# [EXERCISE INSTRUCTIONS]
Only text belongs in your copy of the listing below; reproduce it exactly and leave out the pictures.

# [SUPPLIED DATA]
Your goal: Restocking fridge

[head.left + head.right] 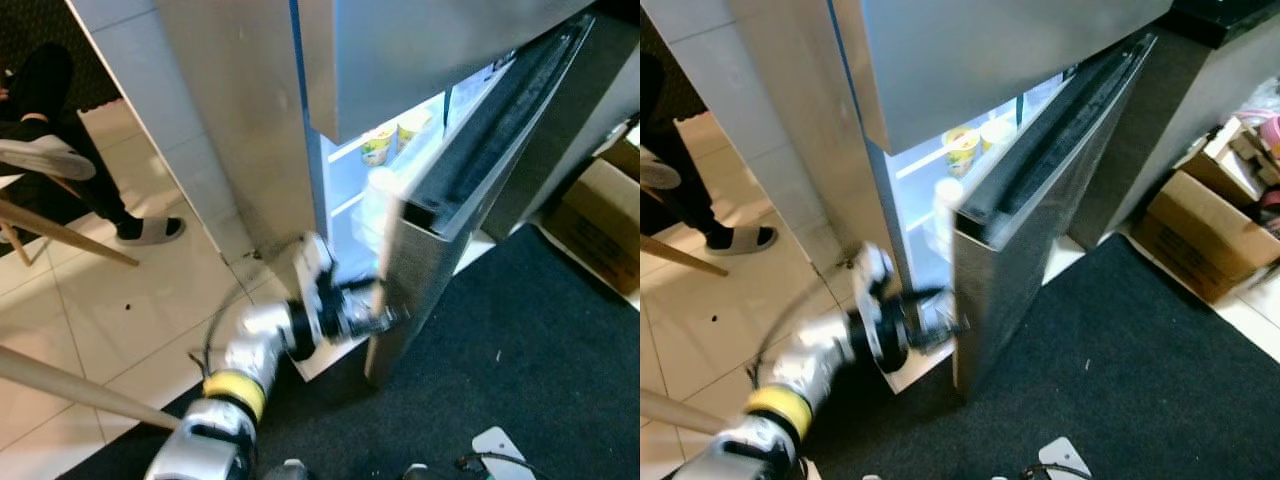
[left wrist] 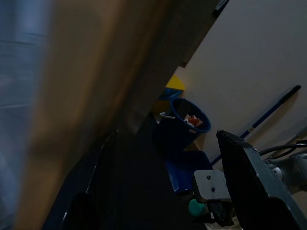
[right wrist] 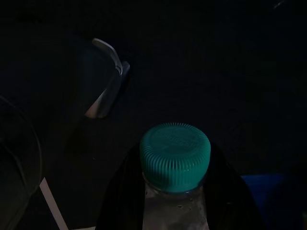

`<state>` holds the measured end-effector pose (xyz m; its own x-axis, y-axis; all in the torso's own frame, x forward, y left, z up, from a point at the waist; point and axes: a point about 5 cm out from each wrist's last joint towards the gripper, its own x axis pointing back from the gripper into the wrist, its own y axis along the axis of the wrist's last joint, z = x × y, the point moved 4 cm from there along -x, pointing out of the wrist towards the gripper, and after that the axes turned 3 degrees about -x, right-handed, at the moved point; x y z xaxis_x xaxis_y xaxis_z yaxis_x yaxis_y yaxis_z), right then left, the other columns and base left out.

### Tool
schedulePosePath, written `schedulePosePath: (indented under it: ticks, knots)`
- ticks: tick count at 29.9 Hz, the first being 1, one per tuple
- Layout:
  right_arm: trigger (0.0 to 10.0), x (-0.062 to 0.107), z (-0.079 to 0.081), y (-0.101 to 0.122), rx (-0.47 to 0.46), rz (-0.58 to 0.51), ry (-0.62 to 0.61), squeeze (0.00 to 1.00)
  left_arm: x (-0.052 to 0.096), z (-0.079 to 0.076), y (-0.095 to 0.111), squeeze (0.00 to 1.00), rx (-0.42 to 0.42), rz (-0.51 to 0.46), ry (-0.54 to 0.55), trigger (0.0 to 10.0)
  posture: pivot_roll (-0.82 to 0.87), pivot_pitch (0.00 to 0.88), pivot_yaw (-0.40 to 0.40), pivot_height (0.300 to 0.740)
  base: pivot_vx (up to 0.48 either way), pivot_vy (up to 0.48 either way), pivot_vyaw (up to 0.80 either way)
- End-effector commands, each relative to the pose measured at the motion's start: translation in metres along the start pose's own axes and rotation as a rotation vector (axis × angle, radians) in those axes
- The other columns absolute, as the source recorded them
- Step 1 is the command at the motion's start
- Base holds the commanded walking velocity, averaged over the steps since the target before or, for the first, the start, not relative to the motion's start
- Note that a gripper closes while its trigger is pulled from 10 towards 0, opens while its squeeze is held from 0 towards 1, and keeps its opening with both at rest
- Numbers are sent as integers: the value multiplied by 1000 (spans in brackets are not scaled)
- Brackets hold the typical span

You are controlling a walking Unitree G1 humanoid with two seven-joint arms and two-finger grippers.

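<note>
The silver left arm reaches forward to the lower edge of the half-open stainless steel fridge door (image 1: 470,190), its left end effector (image 1: 385,318) at the door's near corner; the wrist view shows its black fingers (image 2: 254,182) spread apart around that edge. Inside the lit fridge, yellow cups (image 1: 378,143) sit on a white shelf. The right end effector (image 3: 168,201) holds a clear plastic bottle with a teal ribbed cap (image 3: 175,155) — fingers closed on its neck. A cardboard box (image 1: 1200,235) sits on the black mat — a seated person's legs (image 1: 70,150) are on the left.
</note>
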<state>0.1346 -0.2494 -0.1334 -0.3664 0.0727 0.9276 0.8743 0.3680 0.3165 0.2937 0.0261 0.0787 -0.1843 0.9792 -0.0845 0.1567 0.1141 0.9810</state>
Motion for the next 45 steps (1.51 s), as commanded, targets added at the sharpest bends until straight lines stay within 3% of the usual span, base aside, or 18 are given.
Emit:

# [EXERCISE OUTPUT]
Your goal: Restocking fridge

[head.left + head.right] 
[left wrist] 
[right wrist] 

`<state>` holds the measured end-effector pose (xyz m; its own x-axis, y-axis; all in the torso's own frame, x forward, y left, z up, from a point at the waist; point and axes: a point about 5 cm out from each wrist's last joint towards the gripper, its own x axis pointing back from the gripper into the wrist, its own y axis along the axis of the wrist's last joint, z = x × y, the point moved 4 cm from there along -x, pointing out of the wrist towards the gripper, and after that the axes turned 3 degrees about -x, right-handed, at the moved point; x y z xaxis_x xaxis_y xaxis_z yaxis_x yaxis_y yaxis_z), right then left, the other columns and base left out.

### Tool
schedulePosePath, written `schedulePosePath: (indented under it: ticks, knots)`
- ticks: tick count at 29.9 Hz, the first being 1, one per tuple
- Layout:
  right_arm: trigger (0.0 to 10.0), x (-0.062 to 0.107), z (-0.079 to 0.081), y (-0.101 to 0.122), rx (-0.47 to 0.46), rz (-0.58 to 0.51), ry (-0.62 to 0.61), squeeze (0.00 to 1.00)
  left_arm: x (-0.052 to 0.096), z (-0.079 to 0.076), y (-0.095 to 0.111), squeeze (0.00 to 1.00), rx (-0.42 to 0.42), rz (-0.51 to 0.46), ry (-0.54 to 0.55), trigger (0.0 to 10.0)
  posture: pivot_roll (-0.82 to 0.87), pivot_pitch (0.00 to 0.88), pivot_yaw (-0.40 to 0.40), pivot_height (0.300 to 0.740)
  base: pivot_vx (up to 0.48 either way), pivot_vy (up to 0.48 either way), pivot_vyaw (up to 0.80 either way)
- End-effector commands, each relative to the pose measured at the motion's start: translation in metres along the start pose's own axes and rotation as a rotation vector (axis × angle, radians) in those axes
- The other columns absolute, as the source recorded them
- Step 1 is the command at the motion's start
- Base holds the commanded walking velocity, averaged over the steps since the target before or, for the first, the start, not relative to the motion's start
- Note that a gripper closes while its trigger is pulled from 10 towards 0, opens while its squeeze is held from 0 towards 1, and keeps its opening with both at rest
- Numbers are sent as integers: the value multiplied by 1000 (spans in brackets are not scaled)
- Brackets hold the typical span

You are controlling a walking Unitree G1 humanoid with two seven-joint arms and two-finger grippers.

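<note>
The silver left arm reaches forward to the lower edge of the half-open stainless steel fridge door (image 1: 470,190), its left end effector (image 1: 385,318) at the door's near corner; the wrist view shows its black fingers (image 2: 254,182) spread apart around that edge. Inside the lit fridge, yellow cups (image 1: 378,143) sit on a white shelf. The right end effector (image 3: 168,201) holds a clear plastic bottle with a teal ribbed cap (image 3: 175,155) — fingers closed on its neck. A cardboard box (image 1: 1200,235) sits on the black mat — a seated person's legs (image 1: 70,150) are on the left.
</note>
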<state>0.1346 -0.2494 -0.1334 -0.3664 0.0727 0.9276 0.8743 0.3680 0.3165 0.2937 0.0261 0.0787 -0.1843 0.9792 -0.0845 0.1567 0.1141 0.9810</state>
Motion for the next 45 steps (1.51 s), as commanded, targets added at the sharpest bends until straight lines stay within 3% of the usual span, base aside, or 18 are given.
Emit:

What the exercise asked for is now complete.